▸ Task to complete
Your task is to repeat all of the data exactly while excluding the pictures.

▸ Collected data
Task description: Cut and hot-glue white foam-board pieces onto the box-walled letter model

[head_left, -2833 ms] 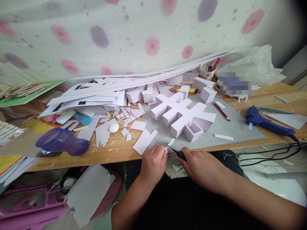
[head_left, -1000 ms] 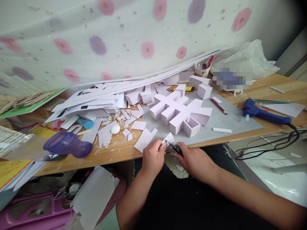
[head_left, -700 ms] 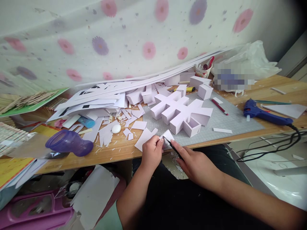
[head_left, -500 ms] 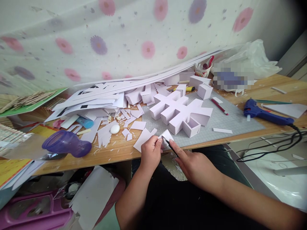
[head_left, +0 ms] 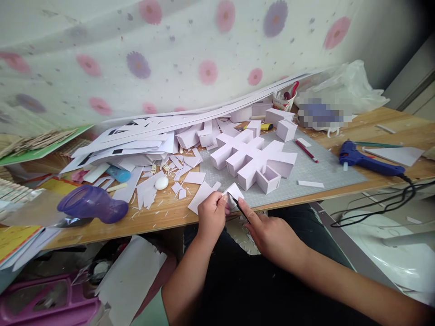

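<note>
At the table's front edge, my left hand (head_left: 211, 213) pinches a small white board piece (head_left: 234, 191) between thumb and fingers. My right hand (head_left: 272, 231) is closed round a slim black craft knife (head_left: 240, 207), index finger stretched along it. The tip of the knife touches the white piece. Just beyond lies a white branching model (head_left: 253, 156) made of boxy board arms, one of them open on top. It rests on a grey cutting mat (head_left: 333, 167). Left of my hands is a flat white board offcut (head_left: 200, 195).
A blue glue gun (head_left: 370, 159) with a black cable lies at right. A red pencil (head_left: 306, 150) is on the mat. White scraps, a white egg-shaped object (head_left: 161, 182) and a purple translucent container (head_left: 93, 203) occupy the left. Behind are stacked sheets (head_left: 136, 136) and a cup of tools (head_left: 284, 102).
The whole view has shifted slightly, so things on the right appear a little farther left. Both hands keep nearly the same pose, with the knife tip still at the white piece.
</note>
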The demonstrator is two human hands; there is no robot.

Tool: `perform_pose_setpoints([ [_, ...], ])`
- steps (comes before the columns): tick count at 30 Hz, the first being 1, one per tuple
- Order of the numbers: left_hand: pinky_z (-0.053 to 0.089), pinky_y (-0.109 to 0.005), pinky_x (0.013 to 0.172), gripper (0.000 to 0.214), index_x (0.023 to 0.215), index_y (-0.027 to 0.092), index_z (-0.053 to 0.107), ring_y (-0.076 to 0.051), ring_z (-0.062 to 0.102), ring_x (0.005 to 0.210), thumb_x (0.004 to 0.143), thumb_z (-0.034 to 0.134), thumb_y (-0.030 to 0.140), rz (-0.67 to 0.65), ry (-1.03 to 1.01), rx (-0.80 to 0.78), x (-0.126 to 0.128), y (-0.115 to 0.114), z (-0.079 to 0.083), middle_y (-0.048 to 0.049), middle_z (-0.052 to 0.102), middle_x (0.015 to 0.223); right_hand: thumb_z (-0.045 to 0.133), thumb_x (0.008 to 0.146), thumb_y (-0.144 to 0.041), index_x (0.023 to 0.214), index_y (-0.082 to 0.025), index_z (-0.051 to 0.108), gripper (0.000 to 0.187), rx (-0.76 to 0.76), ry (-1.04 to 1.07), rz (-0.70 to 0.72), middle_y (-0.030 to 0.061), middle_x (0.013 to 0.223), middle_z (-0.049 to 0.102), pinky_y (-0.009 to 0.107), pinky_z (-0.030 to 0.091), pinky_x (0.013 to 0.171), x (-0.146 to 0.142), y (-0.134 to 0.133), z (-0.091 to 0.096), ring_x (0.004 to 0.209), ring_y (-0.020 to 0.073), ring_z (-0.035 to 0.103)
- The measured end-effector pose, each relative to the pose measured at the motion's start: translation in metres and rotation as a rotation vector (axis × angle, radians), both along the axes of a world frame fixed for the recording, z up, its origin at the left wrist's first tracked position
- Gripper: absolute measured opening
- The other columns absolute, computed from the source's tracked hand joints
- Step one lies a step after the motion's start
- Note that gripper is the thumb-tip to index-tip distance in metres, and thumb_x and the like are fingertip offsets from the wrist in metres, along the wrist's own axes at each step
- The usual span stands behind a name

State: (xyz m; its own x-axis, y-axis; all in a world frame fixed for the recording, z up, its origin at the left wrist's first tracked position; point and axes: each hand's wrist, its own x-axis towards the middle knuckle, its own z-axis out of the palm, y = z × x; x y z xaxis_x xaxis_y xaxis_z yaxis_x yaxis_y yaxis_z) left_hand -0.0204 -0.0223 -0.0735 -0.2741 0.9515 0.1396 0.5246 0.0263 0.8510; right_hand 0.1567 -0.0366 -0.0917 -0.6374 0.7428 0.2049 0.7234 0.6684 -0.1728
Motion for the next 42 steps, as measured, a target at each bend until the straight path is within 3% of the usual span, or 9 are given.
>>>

▸ Finished exercise
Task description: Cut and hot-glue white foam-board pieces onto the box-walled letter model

[head_left, -2833 ms] 
[head_left, -1000 ms] 
[head_left, -700 ms] 
[head_left, -500 ms] 
[head_left, +0 ms] 

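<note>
At the table's front edge, my left hand (head_left: 211, 213) pinches a small white board piece (head_left: 234, 191) between thumb and fingers. My right hand (head_left: 272, 231) is closed round a slim black craft knife (head_left: 240, 207), index finger stretched along it. The tip of the knife touches the white piece. Just beyond lies a white branching model (head_left: 253, 156) made of boxy board arms, one of them open on top. It rests on a grey cutting mat (head_left: 333, 167). Left of my hands is a flat white board offcut (head_left: 200, 195).
A blue glue gun (head_left: 370, 159) with a black cable lies at right. A red pencil (head_left: 306, 150) is on the mat. White scraps, a white egg-shaped object (head_left: 161, 182) and a purple translucent container (head_left: 93, 203) occupy the left. Behind are stacked sheets (head_left: 136, 136) and a cup of tools (head_left: 284, 102).
The whole view has shifted slightly, so things on the right appear a little farther left. Both hands keep nearly the same pose, with the knife tip still at the white piece.
</note>
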The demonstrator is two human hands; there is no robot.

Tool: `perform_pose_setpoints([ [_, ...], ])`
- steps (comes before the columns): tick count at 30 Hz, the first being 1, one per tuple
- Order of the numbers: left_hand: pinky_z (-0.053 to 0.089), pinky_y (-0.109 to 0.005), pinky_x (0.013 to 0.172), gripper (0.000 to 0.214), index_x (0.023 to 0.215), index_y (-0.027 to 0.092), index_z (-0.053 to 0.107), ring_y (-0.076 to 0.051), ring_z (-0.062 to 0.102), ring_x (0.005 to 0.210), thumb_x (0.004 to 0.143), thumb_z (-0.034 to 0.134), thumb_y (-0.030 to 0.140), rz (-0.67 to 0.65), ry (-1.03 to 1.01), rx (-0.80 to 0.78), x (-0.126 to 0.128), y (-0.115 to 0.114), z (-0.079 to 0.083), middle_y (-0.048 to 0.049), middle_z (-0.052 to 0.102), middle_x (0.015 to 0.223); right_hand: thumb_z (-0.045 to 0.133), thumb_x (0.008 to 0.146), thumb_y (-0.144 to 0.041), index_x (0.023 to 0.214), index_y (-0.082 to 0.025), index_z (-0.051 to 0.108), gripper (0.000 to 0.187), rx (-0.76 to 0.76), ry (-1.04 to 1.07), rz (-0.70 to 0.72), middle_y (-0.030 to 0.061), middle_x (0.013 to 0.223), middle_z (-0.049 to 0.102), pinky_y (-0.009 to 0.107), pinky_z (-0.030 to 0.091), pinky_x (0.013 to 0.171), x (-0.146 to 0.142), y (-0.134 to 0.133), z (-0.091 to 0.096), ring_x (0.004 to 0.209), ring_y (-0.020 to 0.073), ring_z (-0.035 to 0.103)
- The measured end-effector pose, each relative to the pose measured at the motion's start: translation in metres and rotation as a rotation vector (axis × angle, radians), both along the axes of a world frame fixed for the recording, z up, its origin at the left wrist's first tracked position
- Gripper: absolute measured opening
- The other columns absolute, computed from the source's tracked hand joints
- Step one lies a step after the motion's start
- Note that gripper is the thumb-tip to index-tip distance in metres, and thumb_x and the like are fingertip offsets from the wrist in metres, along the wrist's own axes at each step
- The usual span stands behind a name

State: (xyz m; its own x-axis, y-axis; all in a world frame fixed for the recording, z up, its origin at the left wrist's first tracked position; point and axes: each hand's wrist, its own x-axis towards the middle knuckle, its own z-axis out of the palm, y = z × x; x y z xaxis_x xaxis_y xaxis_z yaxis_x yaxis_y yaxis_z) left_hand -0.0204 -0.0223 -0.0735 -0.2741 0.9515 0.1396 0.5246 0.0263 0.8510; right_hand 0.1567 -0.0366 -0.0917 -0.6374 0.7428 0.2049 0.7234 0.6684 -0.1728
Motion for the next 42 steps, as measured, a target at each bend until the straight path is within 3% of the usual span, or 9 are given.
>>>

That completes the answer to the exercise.